This is the heart of this code, it takes in user requests and returns the data according to it. This is slightly technical and so we will explain it in detail. I find similarities between databases in CRUD and datasets for machine learning, CRUD has amazing performance and interaction tools like SQL. Datasets in ML are more like a collection of data, and they are not designed to be used in friendly way. Everyone’s writing their own thing there but good UX requires satisfying the user in some kind of formula and then let them be.

Any SQL query has the following grammar SELECT [columns] FROM [table] WHERE [condition]. This is something everyone understands, it’s very simple. In our case [table] == self, i.e. the table is the dataset itself, this is no RDMS. The condition is very clearly described in the documentation of x. But [columns] (here calling it query) is something hard, ie. user needs something in a particular format, and with random user logic is hard to give guarantees. I will come back to this later.

The condition, has two parts, the primitive and structure.

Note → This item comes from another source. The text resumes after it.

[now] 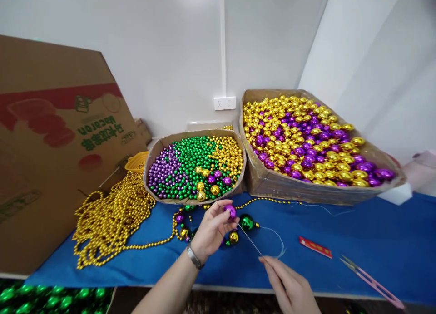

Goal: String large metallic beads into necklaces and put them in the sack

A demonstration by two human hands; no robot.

With this version of the code, the structure and primitive are implemented in pythonic way. Read the documentation of x for more details. After getting the data we convert it to an intermediate format, which is a list of tuples, each tuple is a sample. The intermediate format has the can be one of the following:

  1. dict like this:

{
    'data': [
        ('some/file/1', seek_location, end_bytes),
        # >= 1 sample of the above tuple
],
    'class': 'tinker'
}
  1. list with dict in it, in which case the samples are batched together.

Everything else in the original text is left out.